### Task details
Records follow. Print exactly the lines from the one that has "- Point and" through the one that has "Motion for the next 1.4", inclusive, and omit the pictures.

━━━ Information given ━━━

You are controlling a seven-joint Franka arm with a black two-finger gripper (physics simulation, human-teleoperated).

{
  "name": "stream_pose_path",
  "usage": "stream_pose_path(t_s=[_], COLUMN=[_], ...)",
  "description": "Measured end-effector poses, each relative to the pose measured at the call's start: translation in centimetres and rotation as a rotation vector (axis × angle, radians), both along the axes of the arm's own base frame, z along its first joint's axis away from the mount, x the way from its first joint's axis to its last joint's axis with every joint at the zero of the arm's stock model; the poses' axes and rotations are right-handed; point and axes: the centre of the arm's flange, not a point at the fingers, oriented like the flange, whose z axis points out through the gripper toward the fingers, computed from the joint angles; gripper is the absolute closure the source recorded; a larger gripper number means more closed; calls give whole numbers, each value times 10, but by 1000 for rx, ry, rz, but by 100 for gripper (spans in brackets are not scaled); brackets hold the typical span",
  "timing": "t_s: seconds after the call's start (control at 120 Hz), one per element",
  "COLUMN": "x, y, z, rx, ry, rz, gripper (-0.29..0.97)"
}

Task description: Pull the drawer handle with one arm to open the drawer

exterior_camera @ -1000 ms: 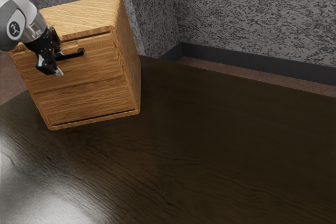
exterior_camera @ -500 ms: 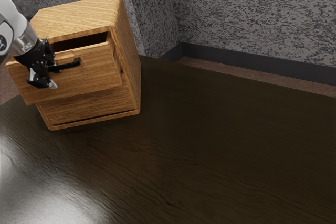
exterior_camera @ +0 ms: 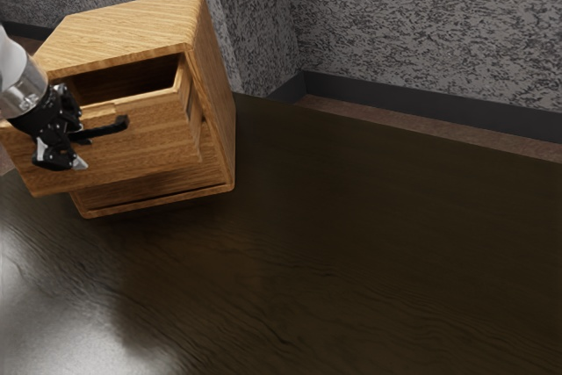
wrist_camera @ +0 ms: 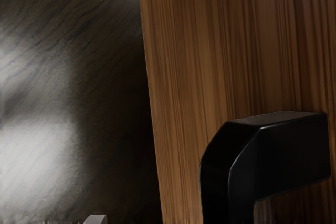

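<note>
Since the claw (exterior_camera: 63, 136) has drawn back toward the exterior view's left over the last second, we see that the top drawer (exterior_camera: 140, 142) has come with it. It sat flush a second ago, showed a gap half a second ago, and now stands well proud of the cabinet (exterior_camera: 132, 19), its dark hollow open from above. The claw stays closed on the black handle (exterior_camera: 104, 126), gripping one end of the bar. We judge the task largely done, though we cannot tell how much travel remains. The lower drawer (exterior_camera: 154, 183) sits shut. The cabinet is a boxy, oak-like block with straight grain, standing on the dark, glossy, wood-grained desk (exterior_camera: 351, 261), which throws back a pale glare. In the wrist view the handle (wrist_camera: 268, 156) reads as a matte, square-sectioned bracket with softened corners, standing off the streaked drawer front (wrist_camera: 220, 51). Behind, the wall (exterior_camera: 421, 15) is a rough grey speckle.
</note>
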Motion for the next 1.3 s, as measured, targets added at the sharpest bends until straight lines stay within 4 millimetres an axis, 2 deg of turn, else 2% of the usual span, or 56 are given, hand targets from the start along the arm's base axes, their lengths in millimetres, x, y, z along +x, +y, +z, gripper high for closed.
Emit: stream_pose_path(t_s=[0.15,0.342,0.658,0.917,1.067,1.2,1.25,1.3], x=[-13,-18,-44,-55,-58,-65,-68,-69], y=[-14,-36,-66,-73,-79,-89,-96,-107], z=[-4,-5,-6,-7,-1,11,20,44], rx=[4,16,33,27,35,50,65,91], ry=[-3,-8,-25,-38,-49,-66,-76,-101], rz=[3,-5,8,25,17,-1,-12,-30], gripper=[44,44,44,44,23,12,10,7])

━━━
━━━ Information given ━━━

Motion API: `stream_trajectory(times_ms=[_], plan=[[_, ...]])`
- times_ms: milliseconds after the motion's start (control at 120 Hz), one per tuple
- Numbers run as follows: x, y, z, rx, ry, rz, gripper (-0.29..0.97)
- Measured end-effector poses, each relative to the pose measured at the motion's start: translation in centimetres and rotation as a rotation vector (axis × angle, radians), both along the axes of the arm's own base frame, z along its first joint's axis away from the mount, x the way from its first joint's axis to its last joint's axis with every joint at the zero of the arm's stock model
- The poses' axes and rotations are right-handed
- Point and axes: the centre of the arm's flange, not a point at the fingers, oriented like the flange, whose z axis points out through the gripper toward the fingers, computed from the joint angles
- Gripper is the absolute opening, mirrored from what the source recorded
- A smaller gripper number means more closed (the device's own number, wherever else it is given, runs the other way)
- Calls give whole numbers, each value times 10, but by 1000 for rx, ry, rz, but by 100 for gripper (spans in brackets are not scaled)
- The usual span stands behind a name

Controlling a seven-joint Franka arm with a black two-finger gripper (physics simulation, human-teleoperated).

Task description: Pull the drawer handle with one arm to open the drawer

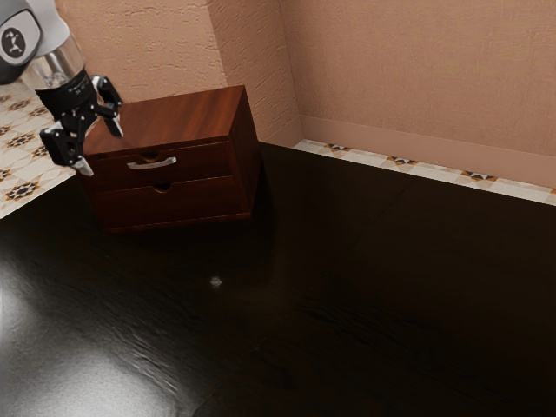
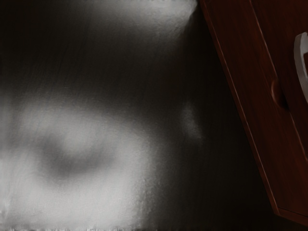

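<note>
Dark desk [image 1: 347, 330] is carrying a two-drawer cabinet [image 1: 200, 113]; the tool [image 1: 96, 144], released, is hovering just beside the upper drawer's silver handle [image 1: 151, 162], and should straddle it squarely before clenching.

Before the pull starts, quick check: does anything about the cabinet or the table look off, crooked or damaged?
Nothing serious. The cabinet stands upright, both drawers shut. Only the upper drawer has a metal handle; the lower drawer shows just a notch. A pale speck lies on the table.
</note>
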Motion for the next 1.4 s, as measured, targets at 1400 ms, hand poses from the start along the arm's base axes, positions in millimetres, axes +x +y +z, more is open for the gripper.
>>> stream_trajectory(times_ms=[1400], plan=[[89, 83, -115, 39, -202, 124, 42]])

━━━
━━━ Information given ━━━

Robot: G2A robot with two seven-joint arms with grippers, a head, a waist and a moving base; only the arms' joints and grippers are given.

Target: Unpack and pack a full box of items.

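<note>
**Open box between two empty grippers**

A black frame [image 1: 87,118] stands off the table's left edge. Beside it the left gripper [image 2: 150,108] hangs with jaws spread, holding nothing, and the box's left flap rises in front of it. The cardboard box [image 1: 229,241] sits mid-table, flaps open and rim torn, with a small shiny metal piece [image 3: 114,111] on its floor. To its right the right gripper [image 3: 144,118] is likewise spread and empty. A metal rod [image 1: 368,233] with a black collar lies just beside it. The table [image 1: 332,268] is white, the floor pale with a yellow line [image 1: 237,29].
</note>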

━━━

### Task solution
- Point and axes: the centre of the arm's flange, not a point at the fingers, oriented like the flange, whose z axis points out through the gripper toward the fingers, computed from the joint angles
- Gripper is the absolute opening, mirrored from what the source recorded
- A smaller gripper number means more closed (the device's own number, wherever else it is given, runs the other way)
- Calls give whole numbers, each value times 10, but by 1000 for rx, ry, rz, but by 100 for gripper (spans in brackets are not scaled)
- The usual span stands behind a name

Controlling a seven-joint Franka arm with a black two-finger gripper (physics simulation, human-teleoperated).

Task description: Pull the drawer handle with one arm to open the drawer


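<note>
Dark desk [image 1: 347, 330] is carrying a two-drawer cabinet [image 1: 200, 113]; the tool [image 1: 96, 144], released, is hovering just beside the upper drawer's silver handle [image 1: 151, 162], and should straddle it squarely before clenching.

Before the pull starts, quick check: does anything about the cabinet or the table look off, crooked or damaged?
Nothing serious. The cabinet stands upright, both drawers shut. Only the upper drawer has a metal handle; the lower drawer shows just a notch. A pale speck lies on the table.
</note>
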Motion for the next 1.4 s, as measured, targets at 1400 ms, hand poses from the start along the arm's base axes, positions in millimetres, axes +x +y +z, more is open for the gripper.

No additional work is needed on this exercise.